## [Instructions for the task]
Leave out the pictures and output exactly the lines below from the one with "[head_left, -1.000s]" down to the one with "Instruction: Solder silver", both of them included.

## [Records shown]
#####
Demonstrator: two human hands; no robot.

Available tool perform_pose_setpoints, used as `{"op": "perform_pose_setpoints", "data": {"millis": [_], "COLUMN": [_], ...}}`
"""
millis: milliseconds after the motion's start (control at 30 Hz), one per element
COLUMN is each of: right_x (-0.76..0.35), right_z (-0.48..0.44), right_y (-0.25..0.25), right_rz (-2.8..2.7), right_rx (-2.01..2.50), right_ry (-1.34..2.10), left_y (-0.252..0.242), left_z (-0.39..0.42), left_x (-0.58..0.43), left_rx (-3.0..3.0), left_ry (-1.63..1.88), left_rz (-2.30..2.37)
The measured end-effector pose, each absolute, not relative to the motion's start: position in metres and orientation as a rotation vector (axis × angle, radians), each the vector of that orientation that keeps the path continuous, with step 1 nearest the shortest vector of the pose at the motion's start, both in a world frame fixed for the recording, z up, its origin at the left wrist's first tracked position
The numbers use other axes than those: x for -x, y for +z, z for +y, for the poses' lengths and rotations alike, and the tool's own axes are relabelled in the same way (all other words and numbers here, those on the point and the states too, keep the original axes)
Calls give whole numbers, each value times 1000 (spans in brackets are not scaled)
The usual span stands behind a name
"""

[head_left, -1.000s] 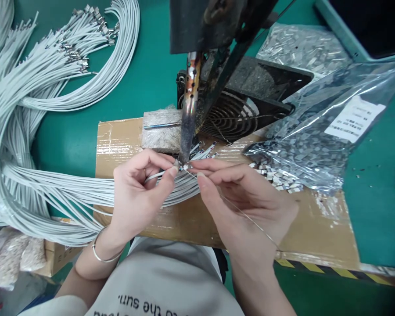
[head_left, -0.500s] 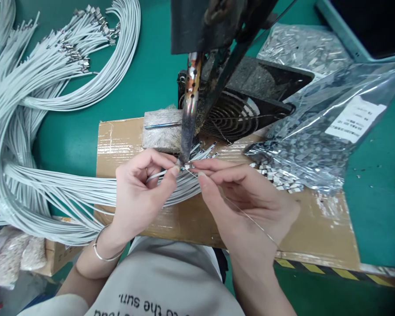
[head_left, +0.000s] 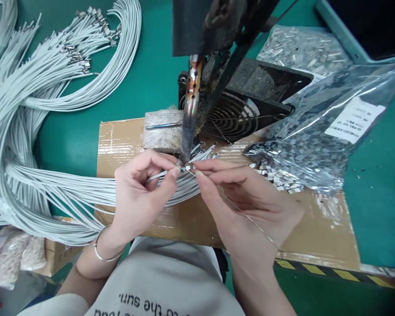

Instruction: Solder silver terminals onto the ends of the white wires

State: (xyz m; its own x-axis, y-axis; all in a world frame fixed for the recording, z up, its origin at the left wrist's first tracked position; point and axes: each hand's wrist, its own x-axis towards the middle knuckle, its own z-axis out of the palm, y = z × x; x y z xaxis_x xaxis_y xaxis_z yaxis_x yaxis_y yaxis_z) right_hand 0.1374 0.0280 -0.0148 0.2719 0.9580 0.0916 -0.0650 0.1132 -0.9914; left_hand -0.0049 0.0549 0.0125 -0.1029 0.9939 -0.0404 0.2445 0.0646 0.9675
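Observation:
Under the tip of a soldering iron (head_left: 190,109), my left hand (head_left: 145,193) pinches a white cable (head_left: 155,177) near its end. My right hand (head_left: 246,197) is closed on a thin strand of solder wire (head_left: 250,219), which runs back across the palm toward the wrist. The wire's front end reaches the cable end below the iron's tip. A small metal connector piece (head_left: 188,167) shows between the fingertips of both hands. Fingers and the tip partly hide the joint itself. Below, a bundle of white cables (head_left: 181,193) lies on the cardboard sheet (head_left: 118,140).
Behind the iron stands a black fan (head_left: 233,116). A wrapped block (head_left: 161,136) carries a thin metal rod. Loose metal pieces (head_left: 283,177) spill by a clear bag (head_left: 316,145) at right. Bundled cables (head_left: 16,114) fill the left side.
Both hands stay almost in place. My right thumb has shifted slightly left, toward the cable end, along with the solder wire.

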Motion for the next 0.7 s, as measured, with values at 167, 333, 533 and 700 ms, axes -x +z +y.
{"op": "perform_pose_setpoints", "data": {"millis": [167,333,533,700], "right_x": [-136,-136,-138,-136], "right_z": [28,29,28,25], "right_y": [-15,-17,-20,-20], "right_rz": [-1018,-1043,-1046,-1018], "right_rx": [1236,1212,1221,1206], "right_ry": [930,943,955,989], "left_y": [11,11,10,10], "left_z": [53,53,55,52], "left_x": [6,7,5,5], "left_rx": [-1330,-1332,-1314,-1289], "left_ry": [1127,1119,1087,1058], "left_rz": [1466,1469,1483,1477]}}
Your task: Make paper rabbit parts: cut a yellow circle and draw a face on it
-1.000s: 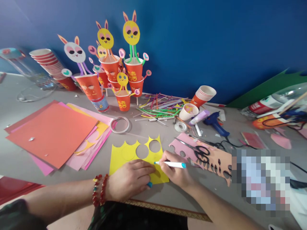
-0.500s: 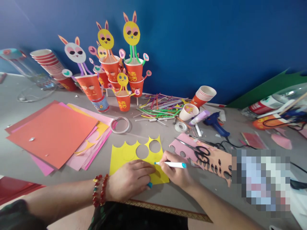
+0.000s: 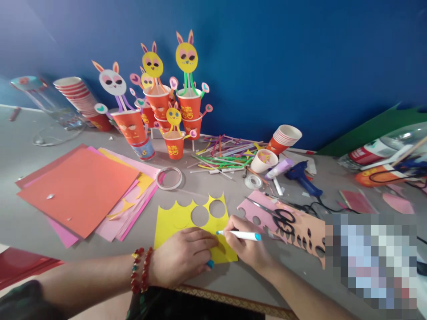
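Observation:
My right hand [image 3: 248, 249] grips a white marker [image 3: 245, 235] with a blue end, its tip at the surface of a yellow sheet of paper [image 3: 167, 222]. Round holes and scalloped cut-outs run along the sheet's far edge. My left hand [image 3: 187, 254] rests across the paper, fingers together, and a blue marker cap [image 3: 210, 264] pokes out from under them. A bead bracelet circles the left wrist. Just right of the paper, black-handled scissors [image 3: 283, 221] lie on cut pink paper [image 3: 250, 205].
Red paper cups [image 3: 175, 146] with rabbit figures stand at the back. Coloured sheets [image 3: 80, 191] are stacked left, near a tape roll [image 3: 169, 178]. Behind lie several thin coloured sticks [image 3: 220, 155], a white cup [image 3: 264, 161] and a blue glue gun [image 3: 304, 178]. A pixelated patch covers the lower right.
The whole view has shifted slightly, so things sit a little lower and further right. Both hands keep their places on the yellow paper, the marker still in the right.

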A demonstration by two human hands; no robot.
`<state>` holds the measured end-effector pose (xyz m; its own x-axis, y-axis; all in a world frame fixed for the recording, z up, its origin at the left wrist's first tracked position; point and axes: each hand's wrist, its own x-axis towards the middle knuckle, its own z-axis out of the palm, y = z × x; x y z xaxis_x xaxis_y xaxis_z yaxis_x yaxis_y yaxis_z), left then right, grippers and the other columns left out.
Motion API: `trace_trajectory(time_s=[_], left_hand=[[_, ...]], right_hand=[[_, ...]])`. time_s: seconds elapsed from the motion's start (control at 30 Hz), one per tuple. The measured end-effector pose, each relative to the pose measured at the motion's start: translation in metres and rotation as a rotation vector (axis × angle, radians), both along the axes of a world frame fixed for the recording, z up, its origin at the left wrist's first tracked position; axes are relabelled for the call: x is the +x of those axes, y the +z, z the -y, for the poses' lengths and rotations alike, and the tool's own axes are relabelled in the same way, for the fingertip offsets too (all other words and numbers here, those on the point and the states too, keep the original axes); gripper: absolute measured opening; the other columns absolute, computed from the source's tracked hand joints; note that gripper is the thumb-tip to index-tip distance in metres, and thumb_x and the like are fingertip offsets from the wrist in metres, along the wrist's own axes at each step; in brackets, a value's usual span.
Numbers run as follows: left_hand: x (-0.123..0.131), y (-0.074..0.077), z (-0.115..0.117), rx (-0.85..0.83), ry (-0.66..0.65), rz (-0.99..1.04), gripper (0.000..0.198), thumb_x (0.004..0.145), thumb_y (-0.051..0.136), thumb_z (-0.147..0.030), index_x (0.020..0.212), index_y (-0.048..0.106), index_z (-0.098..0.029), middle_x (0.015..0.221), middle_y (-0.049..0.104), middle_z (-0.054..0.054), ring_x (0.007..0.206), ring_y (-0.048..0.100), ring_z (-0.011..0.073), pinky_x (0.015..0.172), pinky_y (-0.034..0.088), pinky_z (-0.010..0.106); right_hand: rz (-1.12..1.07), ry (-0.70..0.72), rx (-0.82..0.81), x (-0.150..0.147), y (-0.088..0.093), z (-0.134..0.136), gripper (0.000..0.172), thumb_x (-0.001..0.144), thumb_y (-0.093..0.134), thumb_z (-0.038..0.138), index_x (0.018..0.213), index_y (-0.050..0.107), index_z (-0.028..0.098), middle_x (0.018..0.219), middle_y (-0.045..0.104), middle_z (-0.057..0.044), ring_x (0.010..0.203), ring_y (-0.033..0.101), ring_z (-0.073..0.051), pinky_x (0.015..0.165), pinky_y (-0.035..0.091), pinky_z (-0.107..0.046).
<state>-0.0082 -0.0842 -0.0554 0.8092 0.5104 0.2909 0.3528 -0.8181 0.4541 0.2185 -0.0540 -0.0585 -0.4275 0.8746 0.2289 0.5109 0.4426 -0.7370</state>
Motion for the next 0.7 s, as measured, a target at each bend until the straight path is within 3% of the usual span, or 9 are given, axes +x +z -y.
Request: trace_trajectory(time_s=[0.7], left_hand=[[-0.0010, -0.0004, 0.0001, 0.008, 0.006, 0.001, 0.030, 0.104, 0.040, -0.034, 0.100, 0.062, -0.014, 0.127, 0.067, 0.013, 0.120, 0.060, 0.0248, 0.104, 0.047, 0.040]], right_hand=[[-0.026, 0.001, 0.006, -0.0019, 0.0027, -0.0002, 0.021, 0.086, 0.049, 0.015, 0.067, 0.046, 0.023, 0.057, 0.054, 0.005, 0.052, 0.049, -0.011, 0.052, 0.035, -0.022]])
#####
## [Task answer]
[head_left, -1.000s] 
[head_left, -0.500s] 
[head_left, +0.000s] 

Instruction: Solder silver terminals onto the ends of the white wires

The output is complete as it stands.